GIVEN RECORDS -

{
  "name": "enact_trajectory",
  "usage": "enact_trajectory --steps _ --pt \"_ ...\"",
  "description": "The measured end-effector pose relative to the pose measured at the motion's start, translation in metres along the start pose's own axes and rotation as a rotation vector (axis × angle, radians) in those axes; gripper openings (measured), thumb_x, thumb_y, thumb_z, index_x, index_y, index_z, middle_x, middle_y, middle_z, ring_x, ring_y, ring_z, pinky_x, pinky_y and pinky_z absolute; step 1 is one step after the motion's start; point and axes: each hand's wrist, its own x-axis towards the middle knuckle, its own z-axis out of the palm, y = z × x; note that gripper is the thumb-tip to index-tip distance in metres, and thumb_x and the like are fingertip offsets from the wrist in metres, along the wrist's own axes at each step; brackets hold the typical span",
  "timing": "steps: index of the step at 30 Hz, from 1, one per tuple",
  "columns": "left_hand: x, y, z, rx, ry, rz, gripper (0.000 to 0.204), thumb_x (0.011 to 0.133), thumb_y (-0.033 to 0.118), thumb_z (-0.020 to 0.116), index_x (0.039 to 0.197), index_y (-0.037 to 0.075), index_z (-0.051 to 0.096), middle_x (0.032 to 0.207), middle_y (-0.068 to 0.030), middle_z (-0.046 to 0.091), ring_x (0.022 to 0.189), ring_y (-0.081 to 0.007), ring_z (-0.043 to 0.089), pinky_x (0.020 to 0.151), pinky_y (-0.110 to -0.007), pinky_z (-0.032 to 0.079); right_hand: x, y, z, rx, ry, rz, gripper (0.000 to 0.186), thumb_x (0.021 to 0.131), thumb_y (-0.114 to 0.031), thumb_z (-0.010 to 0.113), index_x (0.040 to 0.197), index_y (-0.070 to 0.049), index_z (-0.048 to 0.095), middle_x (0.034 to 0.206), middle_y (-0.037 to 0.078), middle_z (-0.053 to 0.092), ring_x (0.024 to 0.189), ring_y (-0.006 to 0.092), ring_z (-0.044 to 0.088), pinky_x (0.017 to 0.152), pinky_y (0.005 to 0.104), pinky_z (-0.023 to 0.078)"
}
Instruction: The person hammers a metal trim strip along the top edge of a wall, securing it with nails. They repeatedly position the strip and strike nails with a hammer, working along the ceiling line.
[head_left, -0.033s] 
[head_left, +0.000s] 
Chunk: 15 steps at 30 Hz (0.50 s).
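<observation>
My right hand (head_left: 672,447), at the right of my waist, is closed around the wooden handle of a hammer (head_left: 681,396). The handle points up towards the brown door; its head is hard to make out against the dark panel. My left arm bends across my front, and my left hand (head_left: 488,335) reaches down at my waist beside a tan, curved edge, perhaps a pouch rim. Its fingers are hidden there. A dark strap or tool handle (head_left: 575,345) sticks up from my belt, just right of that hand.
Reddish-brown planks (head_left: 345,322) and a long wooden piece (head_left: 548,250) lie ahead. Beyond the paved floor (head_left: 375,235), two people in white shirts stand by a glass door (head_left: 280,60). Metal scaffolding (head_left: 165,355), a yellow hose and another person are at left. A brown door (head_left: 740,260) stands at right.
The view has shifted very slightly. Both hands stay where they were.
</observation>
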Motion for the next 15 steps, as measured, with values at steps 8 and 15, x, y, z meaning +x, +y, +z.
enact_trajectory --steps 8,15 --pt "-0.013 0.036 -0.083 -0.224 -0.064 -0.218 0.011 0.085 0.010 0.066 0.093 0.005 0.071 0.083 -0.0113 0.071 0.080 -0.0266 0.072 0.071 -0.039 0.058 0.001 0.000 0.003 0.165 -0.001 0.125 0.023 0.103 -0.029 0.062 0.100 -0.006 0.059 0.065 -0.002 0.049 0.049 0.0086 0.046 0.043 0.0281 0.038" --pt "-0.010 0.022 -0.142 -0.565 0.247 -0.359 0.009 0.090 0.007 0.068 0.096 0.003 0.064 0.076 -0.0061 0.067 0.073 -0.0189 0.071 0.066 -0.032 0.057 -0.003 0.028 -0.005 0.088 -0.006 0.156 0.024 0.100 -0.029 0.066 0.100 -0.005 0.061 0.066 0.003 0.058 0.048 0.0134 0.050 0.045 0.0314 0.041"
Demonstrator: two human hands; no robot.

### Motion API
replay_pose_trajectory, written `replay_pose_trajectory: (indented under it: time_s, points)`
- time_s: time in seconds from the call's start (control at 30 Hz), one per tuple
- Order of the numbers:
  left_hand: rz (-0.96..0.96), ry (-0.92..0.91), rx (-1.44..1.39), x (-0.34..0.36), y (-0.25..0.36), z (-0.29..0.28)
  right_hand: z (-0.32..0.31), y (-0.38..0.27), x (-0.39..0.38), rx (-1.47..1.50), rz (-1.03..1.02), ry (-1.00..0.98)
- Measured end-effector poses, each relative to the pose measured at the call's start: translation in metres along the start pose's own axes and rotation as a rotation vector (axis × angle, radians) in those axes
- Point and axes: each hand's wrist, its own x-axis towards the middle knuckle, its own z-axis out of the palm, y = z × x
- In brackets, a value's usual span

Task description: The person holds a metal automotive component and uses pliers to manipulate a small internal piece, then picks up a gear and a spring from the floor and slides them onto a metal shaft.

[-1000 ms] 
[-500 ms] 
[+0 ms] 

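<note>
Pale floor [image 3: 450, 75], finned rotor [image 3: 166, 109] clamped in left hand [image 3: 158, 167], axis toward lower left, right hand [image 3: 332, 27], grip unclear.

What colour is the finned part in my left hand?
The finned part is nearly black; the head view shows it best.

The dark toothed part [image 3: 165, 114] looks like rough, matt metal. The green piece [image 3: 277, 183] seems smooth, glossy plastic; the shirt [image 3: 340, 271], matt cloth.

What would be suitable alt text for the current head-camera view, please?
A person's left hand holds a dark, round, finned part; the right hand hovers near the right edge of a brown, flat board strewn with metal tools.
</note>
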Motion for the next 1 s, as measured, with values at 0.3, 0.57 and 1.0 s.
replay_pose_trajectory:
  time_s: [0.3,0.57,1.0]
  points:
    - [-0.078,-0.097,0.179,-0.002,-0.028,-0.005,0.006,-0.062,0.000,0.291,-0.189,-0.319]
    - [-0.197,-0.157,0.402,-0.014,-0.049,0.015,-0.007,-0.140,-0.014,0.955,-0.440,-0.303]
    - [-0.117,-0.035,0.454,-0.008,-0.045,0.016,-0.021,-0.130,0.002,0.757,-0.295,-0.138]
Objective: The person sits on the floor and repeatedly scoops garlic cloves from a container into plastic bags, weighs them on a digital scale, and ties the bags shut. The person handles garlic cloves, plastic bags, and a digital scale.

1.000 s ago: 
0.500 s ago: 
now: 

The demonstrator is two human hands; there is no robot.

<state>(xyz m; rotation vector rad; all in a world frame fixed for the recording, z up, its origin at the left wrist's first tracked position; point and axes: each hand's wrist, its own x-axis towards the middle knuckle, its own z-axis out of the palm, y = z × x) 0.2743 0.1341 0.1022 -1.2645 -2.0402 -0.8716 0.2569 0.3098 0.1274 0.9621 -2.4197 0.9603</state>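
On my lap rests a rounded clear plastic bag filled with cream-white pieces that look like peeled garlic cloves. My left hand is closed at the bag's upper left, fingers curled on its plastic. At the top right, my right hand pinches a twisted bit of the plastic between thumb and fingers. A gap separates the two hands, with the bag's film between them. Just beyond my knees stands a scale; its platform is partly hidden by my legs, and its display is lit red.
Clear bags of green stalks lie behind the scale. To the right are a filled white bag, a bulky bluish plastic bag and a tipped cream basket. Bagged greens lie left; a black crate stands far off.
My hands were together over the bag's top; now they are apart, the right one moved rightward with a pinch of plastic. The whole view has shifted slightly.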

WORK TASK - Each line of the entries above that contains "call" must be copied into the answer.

SOLVED EXERCISE -
- time_s: time in seconds from the call's start (control at 30 Hz), one per tuple
- Measured end-effector poses, each relative to the pose measured at the call's start: translation in metres along the start pose's own axes and rotation as a rotation vector (axis × angle, radians) in those axes

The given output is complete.